**TASK DIRECTIONS:** All of the data below needs to be set down again, exactly as shown.

<<<<

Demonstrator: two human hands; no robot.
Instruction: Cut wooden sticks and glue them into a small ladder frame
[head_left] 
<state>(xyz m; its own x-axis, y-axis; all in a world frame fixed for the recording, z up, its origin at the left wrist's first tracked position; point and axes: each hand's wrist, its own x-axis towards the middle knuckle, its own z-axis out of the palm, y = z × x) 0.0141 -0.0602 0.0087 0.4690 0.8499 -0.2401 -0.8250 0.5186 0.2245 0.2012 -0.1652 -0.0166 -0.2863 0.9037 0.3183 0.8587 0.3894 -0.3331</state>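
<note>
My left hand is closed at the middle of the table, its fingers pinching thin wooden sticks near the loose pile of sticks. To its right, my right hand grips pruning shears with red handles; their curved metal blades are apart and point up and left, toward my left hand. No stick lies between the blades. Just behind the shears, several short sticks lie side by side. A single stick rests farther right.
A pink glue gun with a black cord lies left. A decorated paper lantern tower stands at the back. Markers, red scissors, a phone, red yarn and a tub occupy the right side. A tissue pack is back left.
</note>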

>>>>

**SOLUTION TO THE EXERCISE:**
Demonstrator: two human hands; no robot.
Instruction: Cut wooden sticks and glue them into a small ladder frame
[head_left] 
<state>(xyz m; its own x-axis, y-axis; all in a world frame fixed for the recording, z up, its origin at the left wrist's first tracked position; point and axes: each hand's wrist, its own x-axis towards the middle knuckle, its own z-axis out of the palm, y = z × x) 0.0141 -0.0602 0.0087 0.4690 0.8499 -0.2401 -0.8250 0.5186 0.2245 0.2012 -0.1652 -0.0166 -0.2863 0.9037 0.3183 0.8587 0.3894 -0.3331</state>
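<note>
My left hand is closed at the middle of the table, its fingers pinching thin wooden sticks near the loose pile of sticks. To its right, my right hand grips pruning shears with red handles; their curved metal blades are apart and point up and left, toward my left hand. No stick lies between the blades. Just behind the shears, several short sticks lie side by side. A single stick rests farther right.
A pink glue gun with a black cord lies left. A decorated paper lantern tower stands at the back. Markers, red scissors, a phone, red yarn and a tub occupy the right side. A tissue pack is back left.
</note>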

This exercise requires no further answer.